How About Weibull Instead of MTBF?

What About Weibull? Can I Use it Instead of MTBF?

This was a follow-up question in a recent discussion with Alaa concerning using a metric other than MTBF.

The term ‘Weibull’ in some ways has become a synonym for reliability. Weibull analysis = life data (or reliability) analysis. The Weibull distribution has the capability to describe a changing failure rate, which is lacking when using just MTBF. Yet, is it suitable to use ‘Weibull’ as a metric?

What To Use Instead of MTBF

Use reliability, which is the probability of successful operation over a defined duration. This typically includes a defined environment as well.

It is the definition of reliability, as we use it in reliability engineering.

Instead of saying we want a 50,000-hour MTBF for the new system, we should say we want 98% to survive 2 years of use without failure.

Be specific and include as many couplets of probability and duration as are necessary and useful for your situation. For example, you may want to add that 99.5% survive the first month of use and 95% survive 5 years of use.

Weibull is a Distribution, One of Many

Weibull, Lognormal, normal, exponential, and many others are names of statistical distributions. They are formulas that describe the pattern formed by time-to-failure data (repair times, and many other groups or types of data).

Instead of Weibull Analysis, you could easily say we’re going to conduct a Normal analysis. In reliability work, I often first explore a set of life data by fitting a Weibull distribution to the data and plotting the probability density function (PDF) and cumulative density function (CDF). It’s a first look, not the end of the analysis.

Each distribution has four functions that are useful for reliability engineering work:

Reliability function
Cumulative density function
Probability density function
Hazard function

Since I tend to like being positive about a product, I often use the reliability function (calculated at specific points in time, t) instead of the CDF which is the probability of failure over time, t.

The reliability function is a function of time, so I suggest always including probability and duration when specifying or reporting reliability values.

Weibull is a Distribution, Not a Metric

Like other distributions, the Weibull distribution is a curve or equation. It is not a metric on its own.

Define the time intervals of interest, run out the calculations (I recommend using the reliability function for the appropriately fitted distribution), and then you will have a metric.

Goals are not metrics but should be something we can measure and help us make better decisions. For example, setting reliability goals for one month, the warranty period, and over the expected use life.

Then, use vendor or testing data and/or field data to estimate the distribution of the life data. Then again, for specific time intervals of interest, calculate reliability. Now, you can compare your data to your goals and make informed decisions.

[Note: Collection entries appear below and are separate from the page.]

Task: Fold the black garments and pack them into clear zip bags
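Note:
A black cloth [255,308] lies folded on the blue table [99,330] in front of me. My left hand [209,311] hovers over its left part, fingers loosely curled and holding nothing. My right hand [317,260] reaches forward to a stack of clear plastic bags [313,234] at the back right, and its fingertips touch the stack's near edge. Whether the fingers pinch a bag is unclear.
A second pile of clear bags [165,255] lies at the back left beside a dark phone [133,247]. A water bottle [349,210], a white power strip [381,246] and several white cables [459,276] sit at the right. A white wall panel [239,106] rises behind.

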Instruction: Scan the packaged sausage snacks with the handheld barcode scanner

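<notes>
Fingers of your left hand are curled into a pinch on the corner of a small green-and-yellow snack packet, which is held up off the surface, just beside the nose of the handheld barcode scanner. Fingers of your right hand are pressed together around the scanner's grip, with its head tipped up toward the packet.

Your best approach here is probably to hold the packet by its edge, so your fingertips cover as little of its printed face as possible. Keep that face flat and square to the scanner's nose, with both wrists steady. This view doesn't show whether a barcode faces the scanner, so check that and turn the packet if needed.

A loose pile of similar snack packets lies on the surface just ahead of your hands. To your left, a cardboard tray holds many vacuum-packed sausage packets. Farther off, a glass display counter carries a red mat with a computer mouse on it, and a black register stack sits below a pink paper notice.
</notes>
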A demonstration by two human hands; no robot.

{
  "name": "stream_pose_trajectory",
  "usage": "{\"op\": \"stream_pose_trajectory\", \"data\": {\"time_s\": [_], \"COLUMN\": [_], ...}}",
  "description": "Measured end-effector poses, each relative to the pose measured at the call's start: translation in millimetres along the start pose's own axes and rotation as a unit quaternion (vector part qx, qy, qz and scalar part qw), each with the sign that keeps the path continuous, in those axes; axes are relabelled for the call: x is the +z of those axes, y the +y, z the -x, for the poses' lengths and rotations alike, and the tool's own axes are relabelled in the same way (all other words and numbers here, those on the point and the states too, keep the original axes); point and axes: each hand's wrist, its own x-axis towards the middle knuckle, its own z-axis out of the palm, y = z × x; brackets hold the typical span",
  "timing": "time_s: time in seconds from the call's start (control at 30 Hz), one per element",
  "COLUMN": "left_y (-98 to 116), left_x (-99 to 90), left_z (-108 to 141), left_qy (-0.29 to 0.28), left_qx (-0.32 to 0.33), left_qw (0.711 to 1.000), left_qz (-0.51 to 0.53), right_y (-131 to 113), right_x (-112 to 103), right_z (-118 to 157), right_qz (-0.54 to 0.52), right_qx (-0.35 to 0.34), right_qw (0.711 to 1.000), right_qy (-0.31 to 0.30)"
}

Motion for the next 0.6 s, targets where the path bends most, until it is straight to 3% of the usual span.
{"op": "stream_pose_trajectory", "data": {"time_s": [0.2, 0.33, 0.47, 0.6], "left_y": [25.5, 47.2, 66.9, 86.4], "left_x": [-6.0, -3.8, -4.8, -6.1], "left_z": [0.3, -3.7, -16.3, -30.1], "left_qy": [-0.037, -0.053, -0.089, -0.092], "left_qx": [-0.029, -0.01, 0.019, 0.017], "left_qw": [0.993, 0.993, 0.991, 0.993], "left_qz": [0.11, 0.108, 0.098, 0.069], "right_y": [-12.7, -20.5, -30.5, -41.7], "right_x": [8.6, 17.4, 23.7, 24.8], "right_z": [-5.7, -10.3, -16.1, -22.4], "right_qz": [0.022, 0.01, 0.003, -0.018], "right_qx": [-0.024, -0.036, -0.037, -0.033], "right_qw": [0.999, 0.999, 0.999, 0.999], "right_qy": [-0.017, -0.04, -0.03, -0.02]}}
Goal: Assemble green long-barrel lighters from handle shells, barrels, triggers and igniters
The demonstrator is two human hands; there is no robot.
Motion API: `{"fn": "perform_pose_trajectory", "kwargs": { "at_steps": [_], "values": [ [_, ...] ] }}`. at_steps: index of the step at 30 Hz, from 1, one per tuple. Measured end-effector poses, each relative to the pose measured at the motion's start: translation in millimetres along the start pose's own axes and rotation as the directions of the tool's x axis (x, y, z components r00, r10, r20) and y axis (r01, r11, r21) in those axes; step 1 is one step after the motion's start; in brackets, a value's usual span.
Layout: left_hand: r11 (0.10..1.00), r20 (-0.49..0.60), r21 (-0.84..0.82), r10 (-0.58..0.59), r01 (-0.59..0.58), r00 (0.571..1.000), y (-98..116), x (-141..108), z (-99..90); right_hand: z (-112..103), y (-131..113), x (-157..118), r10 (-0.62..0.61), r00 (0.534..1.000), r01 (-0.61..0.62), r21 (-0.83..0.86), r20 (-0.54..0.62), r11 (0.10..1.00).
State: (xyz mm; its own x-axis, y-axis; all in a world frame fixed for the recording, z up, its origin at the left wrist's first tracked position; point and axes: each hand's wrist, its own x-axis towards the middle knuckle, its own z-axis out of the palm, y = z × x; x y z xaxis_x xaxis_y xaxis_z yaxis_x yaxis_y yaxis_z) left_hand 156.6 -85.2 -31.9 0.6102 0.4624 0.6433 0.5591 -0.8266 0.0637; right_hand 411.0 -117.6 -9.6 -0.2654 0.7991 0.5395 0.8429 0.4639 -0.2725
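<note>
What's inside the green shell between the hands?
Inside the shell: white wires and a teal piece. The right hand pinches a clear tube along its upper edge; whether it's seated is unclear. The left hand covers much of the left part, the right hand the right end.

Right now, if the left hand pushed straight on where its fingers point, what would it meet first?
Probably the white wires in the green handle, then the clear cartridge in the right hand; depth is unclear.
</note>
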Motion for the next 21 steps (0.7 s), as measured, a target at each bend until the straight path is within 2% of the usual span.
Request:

Just doing ‘Weibull’ is not a metric.

In many circumstances, it is clear that when someone says they are going to do a Weibull Analysis, it is really a life data or reliability analysis not limited to fitting a Weibull distribution—at least, I hope so. The result of the analysis may be an estimate of reliability over a time period of interest.

How do you use the term ‘Weibull’, or how have you heard it misused? Add your thoughts or observations in the comments below.

About Fred Schenkelberg

I am the reliability expert at FMS Reliability, a reliability engineering and management consulting firm I founded in 2004. I left Hewlett Packard (HP)’s Reliability Team, where I helped create a culture of reliability across the corporation, to assist other organizations.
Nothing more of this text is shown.